## Task statement
Print, exactly as they appear in the listing below, the lines from the line with "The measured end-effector" to the line with "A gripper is", with both end lines kept.

## Data segment

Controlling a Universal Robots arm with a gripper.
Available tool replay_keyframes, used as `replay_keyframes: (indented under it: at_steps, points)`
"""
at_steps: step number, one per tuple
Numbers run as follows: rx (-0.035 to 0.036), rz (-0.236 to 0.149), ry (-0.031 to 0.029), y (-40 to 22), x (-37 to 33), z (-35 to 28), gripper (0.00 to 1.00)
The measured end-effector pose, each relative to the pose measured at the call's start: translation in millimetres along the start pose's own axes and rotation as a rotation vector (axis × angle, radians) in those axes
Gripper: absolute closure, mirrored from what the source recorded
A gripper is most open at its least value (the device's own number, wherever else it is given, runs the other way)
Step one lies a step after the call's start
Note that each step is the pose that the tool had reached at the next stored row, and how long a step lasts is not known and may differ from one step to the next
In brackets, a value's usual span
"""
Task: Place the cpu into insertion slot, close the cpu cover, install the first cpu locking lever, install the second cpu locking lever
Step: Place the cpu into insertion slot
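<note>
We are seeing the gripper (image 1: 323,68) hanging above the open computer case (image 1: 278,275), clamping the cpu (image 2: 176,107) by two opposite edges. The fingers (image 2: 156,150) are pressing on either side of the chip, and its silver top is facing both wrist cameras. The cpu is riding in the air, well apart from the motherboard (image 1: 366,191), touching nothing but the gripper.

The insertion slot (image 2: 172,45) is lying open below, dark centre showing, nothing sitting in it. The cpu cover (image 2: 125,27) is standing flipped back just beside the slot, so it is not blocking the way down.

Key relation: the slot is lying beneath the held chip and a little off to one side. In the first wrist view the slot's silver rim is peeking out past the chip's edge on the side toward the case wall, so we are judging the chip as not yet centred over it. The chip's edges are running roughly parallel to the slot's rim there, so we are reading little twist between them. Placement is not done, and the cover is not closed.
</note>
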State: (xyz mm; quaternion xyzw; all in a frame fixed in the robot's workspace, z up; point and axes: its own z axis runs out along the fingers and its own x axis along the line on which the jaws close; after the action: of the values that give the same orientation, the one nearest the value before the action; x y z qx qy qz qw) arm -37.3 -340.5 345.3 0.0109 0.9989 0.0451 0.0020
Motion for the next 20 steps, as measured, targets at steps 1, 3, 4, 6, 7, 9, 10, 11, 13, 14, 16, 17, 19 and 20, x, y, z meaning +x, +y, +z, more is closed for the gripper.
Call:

## Exercise solution
The measured end-effector pose, each relative to the pose measured at the call's start: translation in millimetres along the start pose's own axes and rotation as a rotation vector (axis × angle, radians) in those axes
Gripper: absolute closure, mirrored from what the source recorded
A gripper is most open at its least value (the device's own number, wherever else it is given, runs the other way)

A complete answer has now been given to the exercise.